Joint Optimization of Completion Ratio and Latency of Offloaded Tasks with Multiple Priority Levels in 5G Edge
Parisa Fard Moshiri, Murat Simsek, Burak Kantarci
TL;DR
The paper addresses the challenge of minimizing both latency and dropped task ratio in 5G-MEC offloading while respecting task urgency. It develops a joint optimization framework that includes computational latency, communication latency, and dropped task ratio, with urgent tasks prioritized to ensure zero drops, and solves it primarily via MILP while benchmarking PSO and GA. The methodology combines deterministic scheduling (FCFS/STF), linearization techniques, and an optimization-based approach to deliver substantial latency reductions and drop-rate improvements compared with baseline schemes. The results demonstrate the practical impact of the MILP-based solution for scalable, low-latency, low-drop 5G-MEC task offloading under varying UE and task counts.
Abstract
Multi-Access Edge Computing (MEC) is widely recognized as an essential enabler for applications that necessitate minimal latency. However, the dropped task ratio metric has not been studied thoroughly in literature. Neglecting this metric can potentially reduce the system's capability to effectively manage tasks, leading to an increase in the number of eliminated or unprocessed tasks. This paper presents a 5G-MEC task offloading scenario with a focus on minimizing the dropped task ratio, computational latency, and communication latency. We employ Mixed Integer Linear Programming (MILP), Particle Swarm Optimization (PSO), and Genetic Algorithm (GA) to optimize the latency and dropped task ratio. We conduct an analysis on how the quantity of tasks and User Equipment (UE) impacts the ratio of dropped tasks and the latency. The tasks that are generated by UEs are classified into two categories: urgent tasks and non-urgent tasks. The UEs with urgent tasks are prioritized in processing to ensure a zero-dropped task ratio.

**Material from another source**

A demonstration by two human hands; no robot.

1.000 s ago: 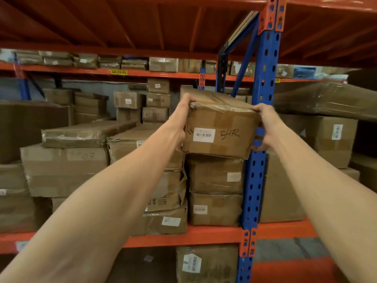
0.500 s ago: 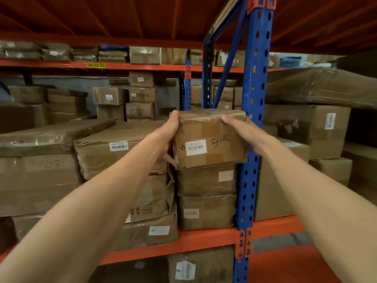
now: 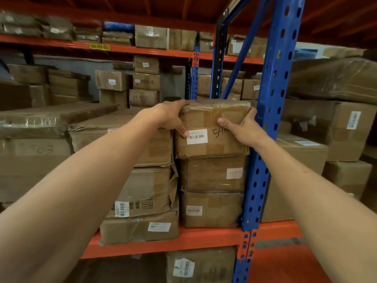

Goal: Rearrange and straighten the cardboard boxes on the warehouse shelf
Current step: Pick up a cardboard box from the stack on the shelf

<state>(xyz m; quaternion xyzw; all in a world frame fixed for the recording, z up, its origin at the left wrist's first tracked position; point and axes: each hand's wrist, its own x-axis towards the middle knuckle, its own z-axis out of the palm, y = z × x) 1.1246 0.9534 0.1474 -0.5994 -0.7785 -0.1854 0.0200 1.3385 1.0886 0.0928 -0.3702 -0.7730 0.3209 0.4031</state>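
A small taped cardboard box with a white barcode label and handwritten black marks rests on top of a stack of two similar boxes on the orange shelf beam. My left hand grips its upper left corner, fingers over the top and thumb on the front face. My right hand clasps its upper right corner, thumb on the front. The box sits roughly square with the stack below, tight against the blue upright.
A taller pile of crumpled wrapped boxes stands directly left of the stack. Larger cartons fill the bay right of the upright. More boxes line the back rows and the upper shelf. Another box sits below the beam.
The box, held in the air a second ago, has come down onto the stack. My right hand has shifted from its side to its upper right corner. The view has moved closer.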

Our proposed method improves the performance of the baseline methods, First Come First Serve (FCFS) and Shortest Task First (STF), in the context of 5G-MEC task offloading. Under the MILP-based approach, the latency is reduced by approximately 55% compared to GA and 35% compared to PSO. The dropped task ratio under the MILP-based approach is reduced by approximately 70% compared to GA and by 40% compared to PSO.